Genetically, neurodegenerative diseases have been associated with the down regulation of the cholinergic receptor functions in areas of the brain and the existent therapies are known to upregulate the function of these receptors thereby improving patients’ cognitive functions by ameliorating memory and learning; contraresting then the symptoms of neurodegeneration (Narahashi). Neurotransmitter receptors are similarly affected by the use of cognitive enhancers in healthy individuals; which instead of counteracting a possible side effect they abuse it improve the existent cognition quality thereby boosting performance (BMA 2007). The definition of a smart drug (also referred to as a smart pill) began when once it was discovered that they had similar effects in normal people without neurological impairment; however, cognitive function and possible side-effects have not been fully studied in normal subjects and they are yet to be completely characterized, although data suggest that declarative memory and consolidation of memories is made by the use of enhancers (Smith and Farah).
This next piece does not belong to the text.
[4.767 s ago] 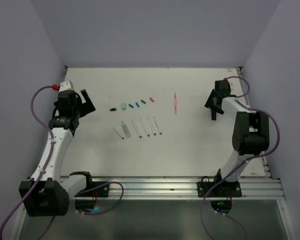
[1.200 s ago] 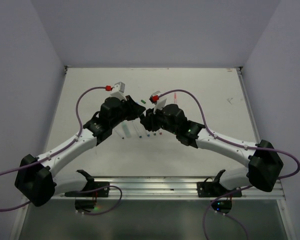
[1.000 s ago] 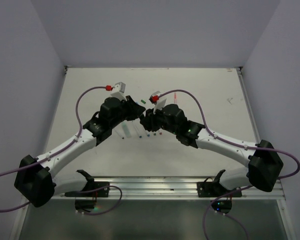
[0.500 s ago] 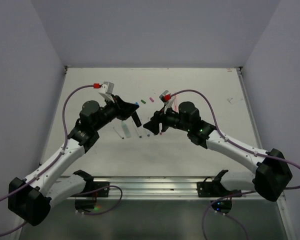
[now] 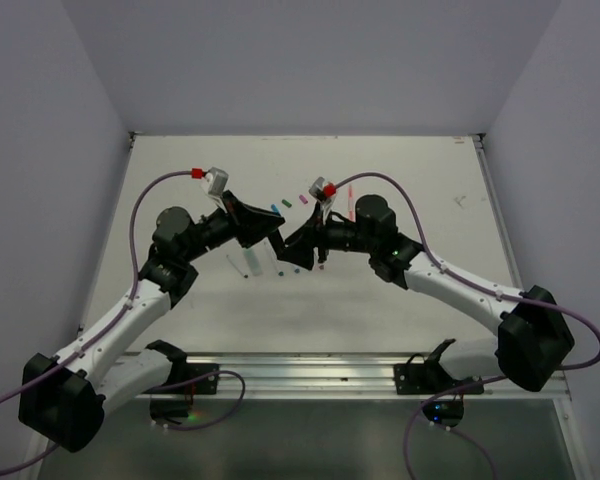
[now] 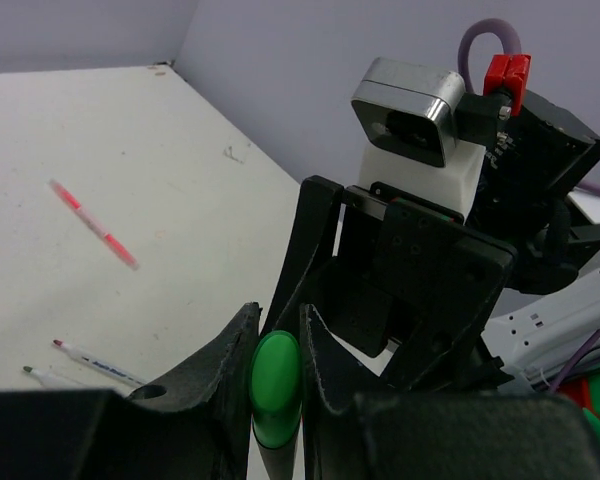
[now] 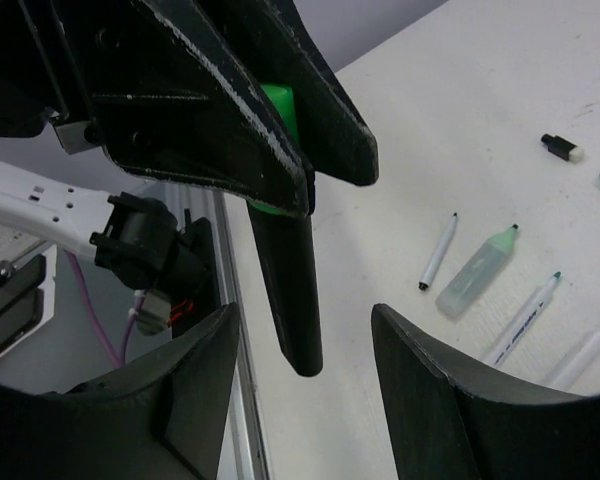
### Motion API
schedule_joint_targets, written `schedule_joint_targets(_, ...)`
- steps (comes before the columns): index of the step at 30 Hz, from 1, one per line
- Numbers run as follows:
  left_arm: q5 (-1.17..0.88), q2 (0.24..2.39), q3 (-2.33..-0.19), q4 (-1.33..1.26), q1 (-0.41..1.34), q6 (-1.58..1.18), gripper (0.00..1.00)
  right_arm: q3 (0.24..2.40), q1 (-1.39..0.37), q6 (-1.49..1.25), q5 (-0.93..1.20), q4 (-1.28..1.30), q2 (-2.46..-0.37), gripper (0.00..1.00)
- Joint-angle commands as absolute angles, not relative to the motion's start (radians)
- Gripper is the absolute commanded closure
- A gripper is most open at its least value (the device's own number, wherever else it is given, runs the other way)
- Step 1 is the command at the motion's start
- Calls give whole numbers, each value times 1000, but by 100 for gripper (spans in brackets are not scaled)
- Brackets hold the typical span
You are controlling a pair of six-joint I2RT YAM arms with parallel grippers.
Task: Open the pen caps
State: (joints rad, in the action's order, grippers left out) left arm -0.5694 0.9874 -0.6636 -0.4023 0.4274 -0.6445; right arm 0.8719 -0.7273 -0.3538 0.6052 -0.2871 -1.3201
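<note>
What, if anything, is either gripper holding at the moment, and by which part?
The left gripper clamps the black highlighter by its bright green cap. The right gripper stands open, holding nothing.

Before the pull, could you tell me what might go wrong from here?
The right gripper stands open by the black highlighter body, not gripping it. An off-centre close could twist it from the bright green cap held in the left gripper. If dropped, it could scatter the pens below.
</note>
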Motion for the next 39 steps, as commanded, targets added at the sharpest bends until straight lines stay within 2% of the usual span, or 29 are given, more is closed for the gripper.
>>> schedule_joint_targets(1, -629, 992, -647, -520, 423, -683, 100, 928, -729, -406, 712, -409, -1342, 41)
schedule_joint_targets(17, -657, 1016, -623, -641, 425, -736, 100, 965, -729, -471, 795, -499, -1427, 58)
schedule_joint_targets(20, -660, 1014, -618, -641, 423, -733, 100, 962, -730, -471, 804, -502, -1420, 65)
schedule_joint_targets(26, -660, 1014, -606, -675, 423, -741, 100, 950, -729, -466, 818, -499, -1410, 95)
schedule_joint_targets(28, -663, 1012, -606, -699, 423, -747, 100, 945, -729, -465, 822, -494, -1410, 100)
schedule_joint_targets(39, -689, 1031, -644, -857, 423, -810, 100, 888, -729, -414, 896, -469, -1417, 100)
To this day, neuroenhancers have raised ethical concerns about the complete understanding of the mechanism of action with full potential and dangerous side effects in healthy individuals and also society is questioning it they should begin to accept the use of current pharmacological substances to allow a further development in the brain activities and possible acceleration in evolution. Ethical questions arise when these drugs are compared to having the same effects as crank, cocaine and steroids (Schrage). Without a doubt, a smart pill will help the cognition of a person who takes it whether this person is impaired or resides in the normal parameters. Neuroscientist Corneliu Giurgea established his positive view toward the use of smart pills arguing that the evolutionary process will take millions of years before the human being could develop a better brain (Smith and Farah).
Some cognitive enhancers that have gained popularity in the past years due to the high consumption among college students are amphetamine (Adderall), methylphenidate (Ritalin), nootropics like (Piracetam) and additional nootropics including Modafinil (BMA 2007). These drugs are known as stimulants of the central nervous system.
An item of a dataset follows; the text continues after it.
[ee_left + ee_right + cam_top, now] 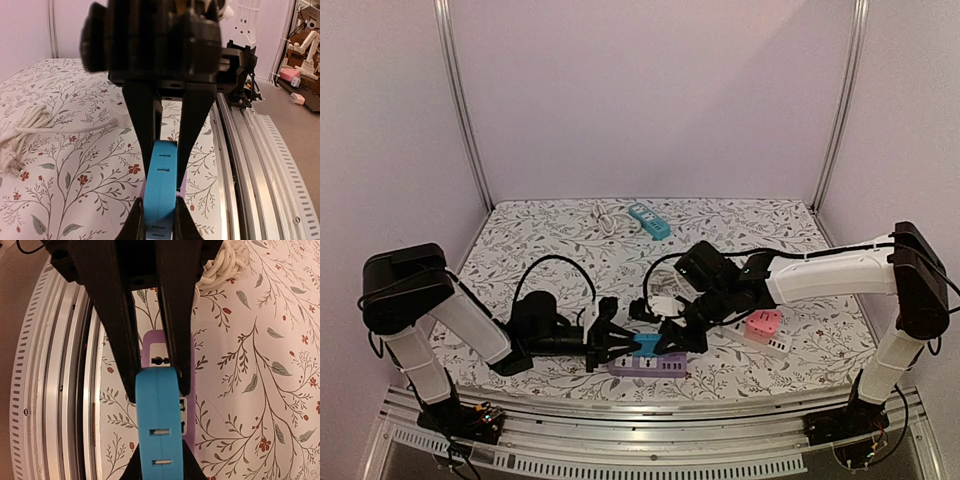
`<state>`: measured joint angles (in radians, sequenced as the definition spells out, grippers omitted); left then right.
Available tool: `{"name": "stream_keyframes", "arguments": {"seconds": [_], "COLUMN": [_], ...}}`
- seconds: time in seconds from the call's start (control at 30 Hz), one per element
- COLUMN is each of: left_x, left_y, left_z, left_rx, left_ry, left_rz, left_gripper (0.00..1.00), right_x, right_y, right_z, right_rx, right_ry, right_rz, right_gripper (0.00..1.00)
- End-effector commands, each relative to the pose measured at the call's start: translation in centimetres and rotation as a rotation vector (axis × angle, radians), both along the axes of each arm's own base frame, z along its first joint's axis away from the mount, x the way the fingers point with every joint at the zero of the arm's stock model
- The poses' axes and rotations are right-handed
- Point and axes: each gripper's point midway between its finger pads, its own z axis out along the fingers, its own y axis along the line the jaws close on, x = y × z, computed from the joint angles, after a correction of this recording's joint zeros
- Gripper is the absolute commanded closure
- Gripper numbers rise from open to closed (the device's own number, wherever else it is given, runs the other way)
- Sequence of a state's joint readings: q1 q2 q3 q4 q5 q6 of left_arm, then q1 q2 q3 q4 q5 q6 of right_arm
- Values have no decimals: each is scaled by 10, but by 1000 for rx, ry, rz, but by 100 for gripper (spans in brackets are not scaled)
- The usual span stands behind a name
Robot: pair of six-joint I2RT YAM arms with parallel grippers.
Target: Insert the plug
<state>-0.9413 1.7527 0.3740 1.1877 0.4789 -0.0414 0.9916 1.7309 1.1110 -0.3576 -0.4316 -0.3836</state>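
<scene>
A blue plug block (647,345) hangs just above a purple power strip (648,367) that lies near the table's front edge. My left gripper (611,346) comes in from the left and is shut on the block's left end. My right gripper (675,336) comes in from the right and is shut on its other end. In the left wrist view my left gripper (165,167) clamps the blue block (161,192), with the purple strip (181,184) showing underneath. In the right wrist view my right gripper (157,385) clamps the block (159,420) over the strip's sockets (161,352).
A pink and white adapter (764,327) lies right of the grippers. A white plug (665,304) lies behind them. A teal power strip (650,221) and a coiled white cable (604,215) lie at the back. A metal rail (650,415) runs along the front edge.
</scene>
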Motion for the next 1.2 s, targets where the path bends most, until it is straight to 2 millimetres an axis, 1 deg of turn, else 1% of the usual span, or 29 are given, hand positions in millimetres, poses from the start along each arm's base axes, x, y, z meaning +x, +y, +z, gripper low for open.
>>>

A drug that has been misused and is accounted for the most popular smart drug is Methylphenidate a known psychostimulant. The way that these drugs works as cognitive enhancers because this drug is known to act as a dopamine reuptake inhibitor, and binds to dopamine and norepinephrine transporters blocking their appropriate receptor (Frati et al). The efficacy was made after the drug was tested in rats at high doses of 5 to 10mg/kg intraperitoneally and this caused an interaction and impairment in attention and performance, after attempting a lower dose of .5 to 2mg/kg an improvement in cognition and attention skill appear to develop without affecting the motor activity (Frati et al). Modafinil for example is known as a waking drug used in the treatment of patients with narcolepsy, healthy individuals have used it as anti-fatigue treatment given that no major side effects have been reported with a misuse; however, recent studies have reported that this drug may be subject to addiction and immunologic impairment (Dongsoo). The full characterization of this neuroenhancers has not been fully determined. The ethics behind psychostimulants is accepted in society when as long as the appropriate drugs have been used, however ethical implications as to what determines the right cognition enhancement is still undergoing reflection (Welcher-Andris).
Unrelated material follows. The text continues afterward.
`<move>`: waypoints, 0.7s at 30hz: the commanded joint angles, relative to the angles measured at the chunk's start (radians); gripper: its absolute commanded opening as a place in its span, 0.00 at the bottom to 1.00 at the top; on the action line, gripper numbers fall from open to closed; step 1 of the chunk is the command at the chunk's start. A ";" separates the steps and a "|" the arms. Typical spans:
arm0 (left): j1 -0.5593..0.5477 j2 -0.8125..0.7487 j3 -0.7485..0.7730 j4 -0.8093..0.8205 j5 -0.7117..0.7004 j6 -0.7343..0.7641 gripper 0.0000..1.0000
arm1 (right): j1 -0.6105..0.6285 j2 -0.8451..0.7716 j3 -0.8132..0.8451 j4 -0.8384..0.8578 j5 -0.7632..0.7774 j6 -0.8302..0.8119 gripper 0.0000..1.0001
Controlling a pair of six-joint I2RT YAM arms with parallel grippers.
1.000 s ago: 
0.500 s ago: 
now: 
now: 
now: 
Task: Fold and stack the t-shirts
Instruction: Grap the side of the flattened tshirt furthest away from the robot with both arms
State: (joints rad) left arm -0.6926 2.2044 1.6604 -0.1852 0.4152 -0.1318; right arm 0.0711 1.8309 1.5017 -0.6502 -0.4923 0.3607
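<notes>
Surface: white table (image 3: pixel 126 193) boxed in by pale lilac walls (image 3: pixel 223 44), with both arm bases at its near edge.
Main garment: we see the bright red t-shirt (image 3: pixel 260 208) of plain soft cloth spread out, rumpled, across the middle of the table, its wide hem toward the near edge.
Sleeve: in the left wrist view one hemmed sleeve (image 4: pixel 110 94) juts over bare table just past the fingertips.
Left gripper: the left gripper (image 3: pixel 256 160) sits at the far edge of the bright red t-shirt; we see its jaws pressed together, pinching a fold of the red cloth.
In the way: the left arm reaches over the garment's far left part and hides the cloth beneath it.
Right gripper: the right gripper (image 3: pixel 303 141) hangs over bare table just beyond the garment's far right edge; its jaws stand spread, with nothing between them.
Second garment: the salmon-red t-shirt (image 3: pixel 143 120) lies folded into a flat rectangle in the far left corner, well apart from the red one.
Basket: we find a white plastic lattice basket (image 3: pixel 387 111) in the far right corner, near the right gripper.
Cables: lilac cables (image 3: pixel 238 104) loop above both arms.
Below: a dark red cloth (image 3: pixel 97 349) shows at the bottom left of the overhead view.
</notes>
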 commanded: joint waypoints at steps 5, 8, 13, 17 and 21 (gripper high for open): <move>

Contrastingly, caffeine has been accepted as a stimulant and is largely consumed worldwide. This is widely to the known benefits of such stimulants that unlike the majority of neuroenhancers have been fully analyzed by researchers that compared coffee consumers and non-consumers with moderate doses and it showed protective results among different cardiovascular diseases (Dong et al). Like any other stimulant caffeine interacts with the central nervous system (CNS), increases energy metabolism in the brain; which induces vigilance and masks the effects of fatigue (Nehlig and Debry). Many side effects of caffeine may be related to the action of the serotonin neurons, but like other stimulants mentioned coffee works for some people and it just does not for others. However, potential risks of taking these prescribed medications represents a risk in all users provided that all the drugs interact with the central nervous system and affect the transmission of neurotransmitter signals. This also opposes a question as to when is right for society to allow the use of a substances.
In the clinical setting, the usage of stimulants of any type is associated with ethical concerns that include, diagnosis, treatment, and prevention of certain neural afflictions and it is correct to allow these patients to receive pertinent treatment to allow the practice of beneficence; do good. Some other perspectives need the attention of those who use neuroenhancers as to what the learning conditions are and the type of learning environment they are exposed to. These questionings allow the standardization of behavior and knowledge. It may seem unethical to allow students to take advantage of neuroenhancers after long periods of non-curricular activities like partying and short period amounts of studying; a matter of common sense. For the use of ADHD medication, rates go between 1.3% and 0.1%, respectively, and from people who answered a survey that included four thousand subjects about 4.3% between the age of eighteen and twenty-five had made misuse of ADHD drugs compared to a 1.3% between the ages of twenty-six and forty-nine. The data suggest that the increment of usage in a younger population is increasing even the healthy individuals are completely unaware of what the effects might be. Ultimately, when there is plenty evidence that a person might actually be in medical need of a neuroenhancer to cope with the difficulties of learning other conclusions work for the healthy and young adults trying to make an unfair advantage of certain drugs (Welcher). A similar comparison has been made recently about how the abuse of cognitive drugs is similar to sports doping, referred to as brain doping to be a cognitive enhancement in the abilities caused by psychoactive substances and different medical interventions (Förstl H 2009).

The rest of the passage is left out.